* [EXERCISE]
Images excepted, the data below must be repeated exactly.

* [RECORDED DATA]
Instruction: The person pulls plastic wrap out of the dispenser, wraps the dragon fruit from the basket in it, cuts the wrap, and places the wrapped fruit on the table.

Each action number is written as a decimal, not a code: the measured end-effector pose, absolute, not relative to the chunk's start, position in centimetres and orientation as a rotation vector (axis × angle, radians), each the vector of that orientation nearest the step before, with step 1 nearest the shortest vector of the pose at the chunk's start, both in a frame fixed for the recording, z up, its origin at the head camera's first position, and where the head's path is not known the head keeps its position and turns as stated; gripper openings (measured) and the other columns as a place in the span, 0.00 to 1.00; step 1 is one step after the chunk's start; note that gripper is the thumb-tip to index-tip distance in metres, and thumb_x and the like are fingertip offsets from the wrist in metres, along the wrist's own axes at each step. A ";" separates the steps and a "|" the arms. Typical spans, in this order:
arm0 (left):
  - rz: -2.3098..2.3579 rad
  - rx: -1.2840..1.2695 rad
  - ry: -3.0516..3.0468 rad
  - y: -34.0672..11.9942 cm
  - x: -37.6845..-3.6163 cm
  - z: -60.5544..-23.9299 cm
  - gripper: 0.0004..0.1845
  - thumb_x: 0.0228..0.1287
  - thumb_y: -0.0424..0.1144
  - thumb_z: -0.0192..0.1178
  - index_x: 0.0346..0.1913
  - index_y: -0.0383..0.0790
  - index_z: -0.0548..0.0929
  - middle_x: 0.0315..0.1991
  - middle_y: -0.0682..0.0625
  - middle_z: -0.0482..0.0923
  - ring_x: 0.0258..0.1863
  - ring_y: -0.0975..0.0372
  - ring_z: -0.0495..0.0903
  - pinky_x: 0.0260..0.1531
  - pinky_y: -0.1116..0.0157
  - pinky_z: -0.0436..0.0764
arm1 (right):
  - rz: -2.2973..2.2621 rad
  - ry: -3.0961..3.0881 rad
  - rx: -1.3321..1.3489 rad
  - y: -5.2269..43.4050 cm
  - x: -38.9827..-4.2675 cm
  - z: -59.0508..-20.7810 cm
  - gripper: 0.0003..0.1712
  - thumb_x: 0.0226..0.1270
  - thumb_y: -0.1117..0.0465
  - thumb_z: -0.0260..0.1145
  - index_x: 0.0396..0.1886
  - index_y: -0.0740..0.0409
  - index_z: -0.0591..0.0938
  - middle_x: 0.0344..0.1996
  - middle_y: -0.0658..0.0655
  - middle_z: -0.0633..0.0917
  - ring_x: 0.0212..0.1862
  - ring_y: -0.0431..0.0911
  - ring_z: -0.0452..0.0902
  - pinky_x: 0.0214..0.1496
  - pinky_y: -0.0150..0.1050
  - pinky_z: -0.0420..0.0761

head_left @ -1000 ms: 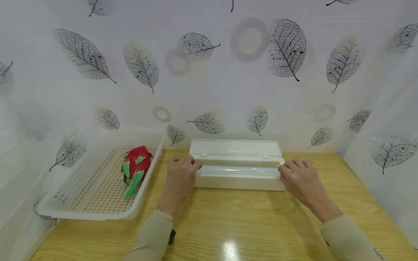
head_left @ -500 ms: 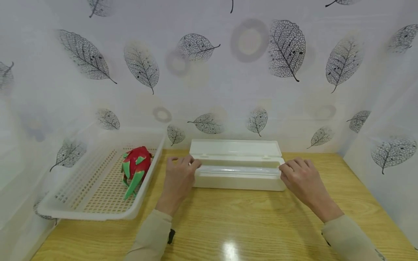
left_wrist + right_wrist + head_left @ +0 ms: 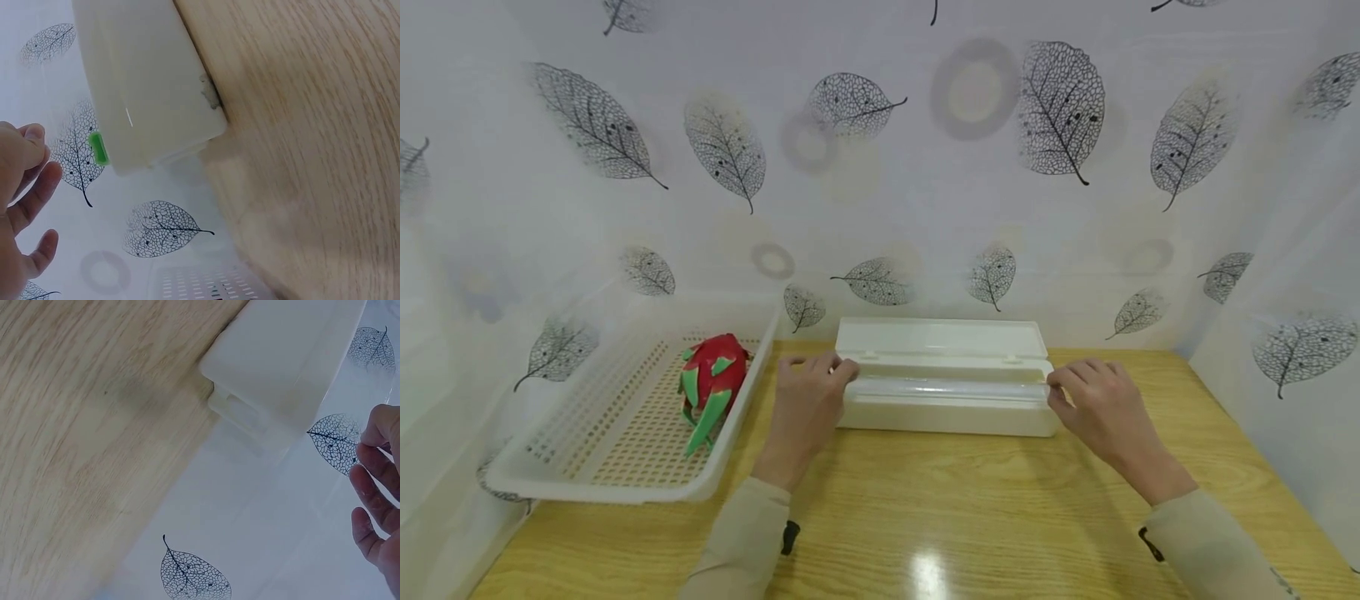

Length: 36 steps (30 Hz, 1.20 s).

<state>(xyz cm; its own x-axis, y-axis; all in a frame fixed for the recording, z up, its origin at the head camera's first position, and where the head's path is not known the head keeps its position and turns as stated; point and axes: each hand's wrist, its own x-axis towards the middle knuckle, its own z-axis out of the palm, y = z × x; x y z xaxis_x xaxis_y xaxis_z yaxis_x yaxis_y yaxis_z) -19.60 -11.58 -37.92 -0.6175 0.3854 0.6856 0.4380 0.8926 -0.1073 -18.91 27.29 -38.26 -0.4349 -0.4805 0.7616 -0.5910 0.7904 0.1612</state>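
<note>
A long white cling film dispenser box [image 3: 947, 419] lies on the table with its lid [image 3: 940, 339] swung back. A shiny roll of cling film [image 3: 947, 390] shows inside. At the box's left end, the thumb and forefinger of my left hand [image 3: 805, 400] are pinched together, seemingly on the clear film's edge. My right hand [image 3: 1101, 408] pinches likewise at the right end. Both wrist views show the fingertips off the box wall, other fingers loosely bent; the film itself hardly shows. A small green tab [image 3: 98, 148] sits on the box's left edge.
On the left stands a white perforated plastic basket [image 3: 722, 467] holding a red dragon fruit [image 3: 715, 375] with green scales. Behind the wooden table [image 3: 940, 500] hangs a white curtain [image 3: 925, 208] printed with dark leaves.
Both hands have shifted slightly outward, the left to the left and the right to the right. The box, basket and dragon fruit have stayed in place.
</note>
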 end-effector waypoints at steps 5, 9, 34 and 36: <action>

* [TASK SOLUTION]
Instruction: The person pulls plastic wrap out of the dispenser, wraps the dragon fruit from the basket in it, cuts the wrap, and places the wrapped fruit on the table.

Each action number is written as a decimal, not a code: the measured end-effector pose, absolute, not relative to the chunk's start, position in centimetres and orientation as a rotation vector (axis × angle, radians), each the vector of that orientation nearest the step before, with step 1 nearest the shortest vector of the pose at the chunk's start, both in a frame fixed for the recording, z up, its origin at the head camera's first position, and where the head's path is not known the head keeps its position and turns as stated; gripper openings (measured) and the other columns as a place in the span, 0.00 to 1.00; step 1 is one step after the chunk's start; note that gripper is the thumb-tip to index-tip distance in metres, and thumb_x and the like are fingertip offsets from the wrist in metres, along the wrist's own axes at each step. A ";" separates the steps and a "|" the arms. Typical spans, in this order:
arm0 (left):
  - rz: -2.3098..2.3579 rad
  - rx: -1.2840..1.2695 rad
  - ry: -3.0516..3.0468 rad
  - y: -34.0672..11.9942 cm
  - x: -37.6845..-3.6163 cm
  - z: -60.5544..-23.9299 cm
  - gripper: 0.0004..0.1845
  - thumb_x: 0.0228..0.1287
  - thumb_y: -0.0424..0.1144
  - thumb_z: -0.0192..0.1178
  - index_x: 0.0346..0.1913
  - index_y: -0.0383..0.0790
  - index_z: -0.0548..0.0929
  - middle_x: 0.0315..0.1991
  - middle_y: -0.0682..0.0625
  - middle_z: -0.0482..0.0923
  - ring_x: 0.0258..0.1863
  - ring_y: -0.0975..0.0372
  - ring_z: -0.0495..0.0903
  - pinky_x: 0.0260..0.1531
  - pinky_y: -0.1116..0.0157
  - pinky_z: -0.0436..0.0764
arm1 (right):
  - rz: -2.2973..2.2621 rad
  - ry: -3.0961..3.0881 rad
  - rx: -1.3321..1.3489 rad
  - y: -5.2269..43.4050 cm
  - x: -38.9827..-4.2675 cm
  - z: -59.0508..-20.7810 cm
  - gripper: 0.0003..0.1712
  - thumb_x: 0.0226..0.1270
  - thumb_y: -0.1117..0.0465
  - thumb_z: -0.0260..0.1145
  - index_x: 0.0396..0.1886
  - index_y: -0.0740..0.0409
  - index_z: -0.0591..0.0938
  - middle_x: 0.0344..0.1996
  - middle_y: -0.0658..0.0655
  - middle_z: -0.0633..0.0917
  - ring_x: 0.0212..0.1862
  - ring_y: -0.0431..0.0911
  - ring_z: -0.0452..0.0902
  - pinky_x: 0.0214..0.1496
  - pinky_y: -0.0150..0.1050
  - pinky_z: -0.0420..0.0761

head_left @ -1000 ms: 
head_left @ -500 ms: 
left_wrist + right_wrist + head_left @ +0 ms: 

Length: 36 steps (30 Hz, 1.20 s).

<state>(xyz cm; its own x-axis, y-axis; all in a frame fixed for the recording, z up, its origin at the head camera's first position, and where the head's path is not known the head keeps its position and turns as stated; point and axes: each hand's wrist, its own x-axis towards the middle knuckle, its own z-axis out of the palm, y = z × x; x y z xaxis_x xaxis_y xaxis_z yaxis_x yaxis_y yaxis_z) -19.60 -11.58 -37.92 -0.6175 0.3854 0.6856 0.4380 0.8926 -0.1073 -18.91 27.29 -38.26 -0.4349 -0.4805 0.7616 -0.5910 0.7904 0.1612</state>
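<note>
A long white cling film dispenser box [image 3: 947, 419] lies on the table with its lid [image 3: 940, 339] swung back. A shiny roll of cling film [image 3: 947, 390] shows inside. At the box's left end, the thumb and forefinger of my left hand [image 3: 805, 400] are pinched together, seemingly on the clear film's edge. My right hand [image 3: 1101, 408] pinches likewise at the right end. Both wrist views show the fingertips off the box wall, other fingers loosely bent; the film itself hardly shows. A small green tab [image 3: 98, 148] sits on the box's left edge.
On the left stands a white perforated plastic basket [image 3: 722, 467] holding a red dragon fruit [image 3: 715, 375] with green scales. Behind the wooden table [image 3: 940, 500] hangs a white curtain [image 3: 925, 208] printed with dark leaves.
Both hands have shifted slightly outward, the left to the left and the right to the right. The box, basket and dragon fruit have stayed in place.
</note>
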 end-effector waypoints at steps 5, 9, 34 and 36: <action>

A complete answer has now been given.